Pocos lugares dan una cuenta tan precisa del diario latir del corazón de la Ronda comercial y turística como el de nuestra calle la Bola. Nadie como ella expresa en esos aspectos, el devenir de la jornada que se avecina, porque por el número de las personas que la recorren en las horas iniciales del día, no es difícil adivinar la situación y afluencias de visitantes a otras partes de nuestro urbanismo monumental y el cariz de las ventas en los comercios y restaurantes. Si la calle la Bola está llena, Ronda rebosará también de foráneos y aborígenes, que parecen contagiado por la llegada de forasteros. En caso contrario, unos se resignarán a tener un mal día y, puede, otros, a sumergirse con fruición en pasados años cuando nuestra ciudad era un predio lleno de silencio y tranquilidad y las calles aún pertenecían a los naturales.
Hay no obstante lo dicho, contados visitantes de clara fisonomía extranjera que han contribuido a que en determinados días de los más crudos del invierno o más insoportable del estío, la Bola no esté sola en su soledad de calle mayor abandonada. Son los artistas callejeros. Los más fieles, mendicantes, pediguëños, a través, al menos, de la expresión de un arte, el de la música o el del dibujo, que una vez llenó sus días de juventud de ilusiones. Ronda se ha convertido para ellos en su ciudad de adopción. Y así lo es, desde hace unos años, para ese rumano, cetrino como un gitano e infatigable como una hormiga, que sacude una y otra vez, haciéndola reptar como una serpiente, a su acordeón, al que saca agradable sones, que quieren ser alegres, pero que, en la soledad y vacío de la calle, suenan tristes y nostálgicos. Nostalgia de una país perdido y desesperanza de otro al que llega, para seguir con su música, y sus sones, siendo nadie.
Más lástima produce ese magro, largirucho inglés, instalado desde hace mucho en plena senectud, que se agarra a su arte dudoso de diestro dibujante, para mostrar un manoseado retrato, lleno como él de manchas y arrugas, de un modelo ignorado.

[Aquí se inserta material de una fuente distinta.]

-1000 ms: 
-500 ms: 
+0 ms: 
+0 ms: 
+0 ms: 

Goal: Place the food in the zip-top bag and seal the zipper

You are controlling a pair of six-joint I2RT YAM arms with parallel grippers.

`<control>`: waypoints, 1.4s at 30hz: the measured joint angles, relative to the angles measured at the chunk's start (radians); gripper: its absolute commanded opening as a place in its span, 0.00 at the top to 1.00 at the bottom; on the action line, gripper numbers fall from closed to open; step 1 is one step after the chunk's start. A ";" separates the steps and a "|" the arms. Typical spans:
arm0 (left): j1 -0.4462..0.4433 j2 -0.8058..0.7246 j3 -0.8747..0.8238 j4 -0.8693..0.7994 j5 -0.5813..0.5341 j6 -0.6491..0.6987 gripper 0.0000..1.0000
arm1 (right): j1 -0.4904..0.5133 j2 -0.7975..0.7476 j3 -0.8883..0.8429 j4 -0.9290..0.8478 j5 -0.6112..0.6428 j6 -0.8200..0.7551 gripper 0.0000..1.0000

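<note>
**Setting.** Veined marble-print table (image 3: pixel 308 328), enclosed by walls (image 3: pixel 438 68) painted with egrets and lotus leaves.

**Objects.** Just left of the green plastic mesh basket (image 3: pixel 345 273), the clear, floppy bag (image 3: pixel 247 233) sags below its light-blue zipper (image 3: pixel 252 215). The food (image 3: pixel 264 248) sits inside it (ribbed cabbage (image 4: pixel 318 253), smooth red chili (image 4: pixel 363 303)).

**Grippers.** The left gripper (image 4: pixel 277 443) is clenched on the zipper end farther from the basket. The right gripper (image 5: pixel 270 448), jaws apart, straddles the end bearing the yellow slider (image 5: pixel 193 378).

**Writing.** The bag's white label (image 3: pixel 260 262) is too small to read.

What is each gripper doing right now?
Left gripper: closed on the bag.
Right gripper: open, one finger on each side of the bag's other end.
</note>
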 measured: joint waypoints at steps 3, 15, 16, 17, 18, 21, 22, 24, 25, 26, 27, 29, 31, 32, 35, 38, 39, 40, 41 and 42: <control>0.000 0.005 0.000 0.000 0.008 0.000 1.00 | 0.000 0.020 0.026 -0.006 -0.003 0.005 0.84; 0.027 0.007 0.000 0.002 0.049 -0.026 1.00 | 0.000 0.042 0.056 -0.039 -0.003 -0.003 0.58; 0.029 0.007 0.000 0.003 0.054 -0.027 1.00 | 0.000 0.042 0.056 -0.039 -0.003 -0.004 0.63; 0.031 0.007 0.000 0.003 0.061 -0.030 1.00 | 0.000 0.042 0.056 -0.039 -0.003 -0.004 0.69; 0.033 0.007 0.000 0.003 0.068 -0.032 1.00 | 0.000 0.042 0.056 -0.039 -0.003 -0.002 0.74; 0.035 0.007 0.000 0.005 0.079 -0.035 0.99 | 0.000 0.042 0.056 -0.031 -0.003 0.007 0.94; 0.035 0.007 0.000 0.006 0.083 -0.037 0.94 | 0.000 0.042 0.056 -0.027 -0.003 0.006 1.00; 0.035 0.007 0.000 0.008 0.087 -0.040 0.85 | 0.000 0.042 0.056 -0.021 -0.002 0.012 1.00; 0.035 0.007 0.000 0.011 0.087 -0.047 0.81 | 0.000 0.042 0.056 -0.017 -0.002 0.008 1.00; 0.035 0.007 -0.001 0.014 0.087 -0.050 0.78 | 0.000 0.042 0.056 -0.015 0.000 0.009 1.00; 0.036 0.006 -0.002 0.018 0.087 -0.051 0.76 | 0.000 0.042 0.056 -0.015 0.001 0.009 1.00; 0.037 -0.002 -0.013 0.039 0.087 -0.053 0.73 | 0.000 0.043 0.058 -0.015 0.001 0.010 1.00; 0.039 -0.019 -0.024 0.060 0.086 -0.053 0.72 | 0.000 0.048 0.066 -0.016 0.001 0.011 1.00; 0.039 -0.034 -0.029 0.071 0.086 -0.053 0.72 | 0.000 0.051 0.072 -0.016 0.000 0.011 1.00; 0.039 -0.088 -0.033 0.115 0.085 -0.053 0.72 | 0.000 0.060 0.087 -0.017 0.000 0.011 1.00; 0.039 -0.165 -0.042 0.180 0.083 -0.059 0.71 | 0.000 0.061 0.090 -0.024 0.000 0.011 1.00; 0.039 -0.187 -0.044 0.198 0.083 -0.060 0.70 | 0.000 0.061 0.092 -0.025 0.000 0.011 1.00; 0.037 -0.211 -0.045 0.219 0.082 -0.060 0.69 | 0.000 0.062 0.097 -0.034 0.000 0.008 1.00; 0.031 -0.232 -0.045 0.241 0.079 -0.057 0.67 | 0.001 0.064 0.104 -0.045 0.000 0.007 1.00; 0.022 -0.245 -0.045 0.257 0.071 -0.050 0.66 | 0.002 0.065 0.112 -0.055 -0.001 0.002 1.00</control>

Se sienta a ratos, aprovechando el apoyo de un escalón, y muestra su trozito de arte, al que nadie muestra interés, si acaso el de unas monedas, que no otra cosa pretende, que recibe con un apagado gracías, y un amago de sonrisa.

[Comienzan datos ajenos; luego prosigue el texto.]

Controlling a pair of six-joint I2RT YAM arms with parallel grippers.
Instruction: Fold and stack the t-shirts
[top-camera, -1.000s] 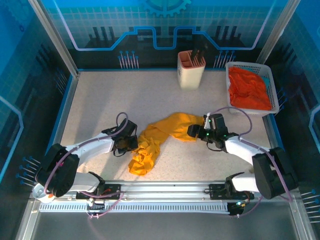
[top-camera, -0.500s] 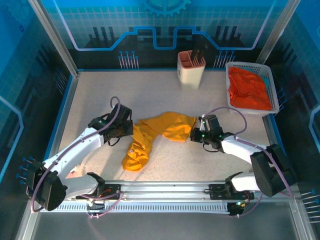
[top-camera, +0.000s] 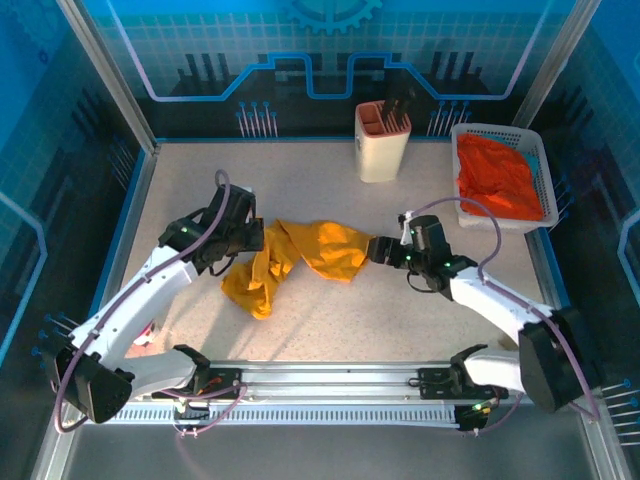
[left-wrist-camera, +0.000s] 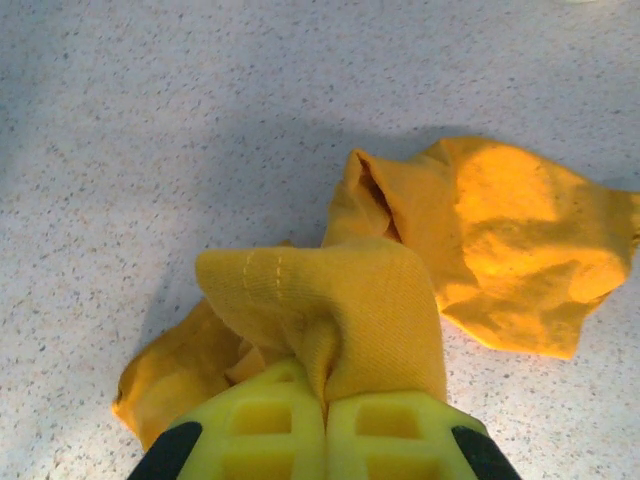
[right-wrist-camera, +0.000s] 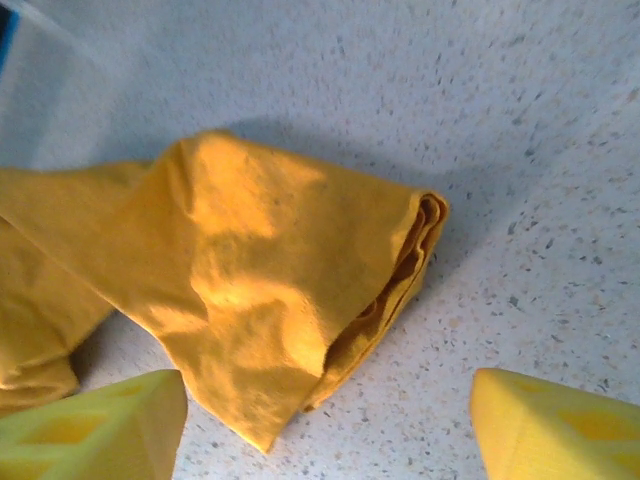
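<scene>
The mustard-yellow t-shirt (top-camera: 310, 252) lies bunched mid-table. My left gripper (top-camera: 252, 240) is shut on a fold at its left end and holds that fold up off the table. In the left wrist view the cloth (left-wrist-camera: 400, 290) bulges out from between the closed fingers of the left gripper (left-wrist-camera: 325, 385). My right gripper (top-camera: 378, 250) is open at the shirt's right end. In the right wrist view the layered edge of the cloth (right-wrist-camera: 250, 270) lies just ahead of the right gripper (right-wrist-camera: 325, 405), touching neither finger. The orange-red t-shirt (top-camera: 497, 178) sits crumpled in the basket.
The white mesh basket (top-camera: 500, 128) stands at the back right corner. A cream holder (top-camera: 383, 145) with dark utensils stands at the back, left of the basket. Blue walls enclose the table on all sides.
My left arm has lifted and carried the shirt's left end away from the near edge, dragging the cloth toward the back left. The right gripper followed to the left and now stands open.
</scene>
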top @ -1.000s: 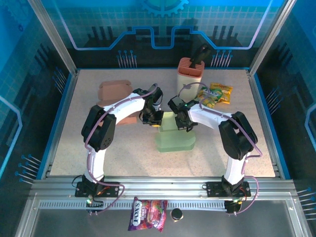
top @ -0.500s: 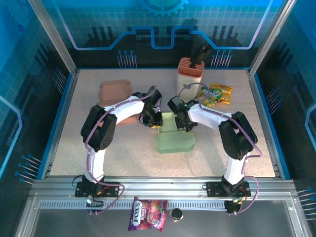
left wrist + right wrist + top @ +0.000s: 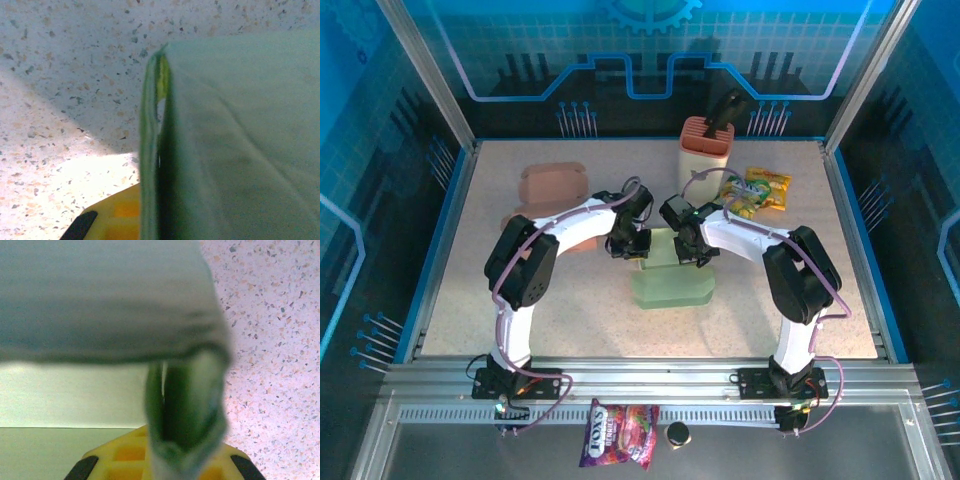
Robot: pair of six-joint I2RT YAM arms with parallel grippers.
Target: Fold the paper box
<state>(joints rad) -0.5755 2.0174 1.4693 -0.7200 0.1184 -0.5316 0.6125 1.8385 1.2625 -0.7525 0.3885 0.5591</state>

Esta mañana, uno de esos días, sin viandantes, desolados, de los que simplemente piden sin ofrecer nada, me sorprendió un mendigo de los muchos que va dejando la crisis, que mostraba su justificación escrita para la dádiva con esta frase: "Una limosna para continuar mi camino" ¿Cuál será su camino? me pregunté. ¿El de recorrer pueblos y calles, pidiendo y pidiendo? ¿El de llegar a alguna parte con la esperanza de prosperar? ¿El de buscar a un familiar que le de cobijo? ¿o el de caminar y caminar, eternamente, como único fin, sin otra meta?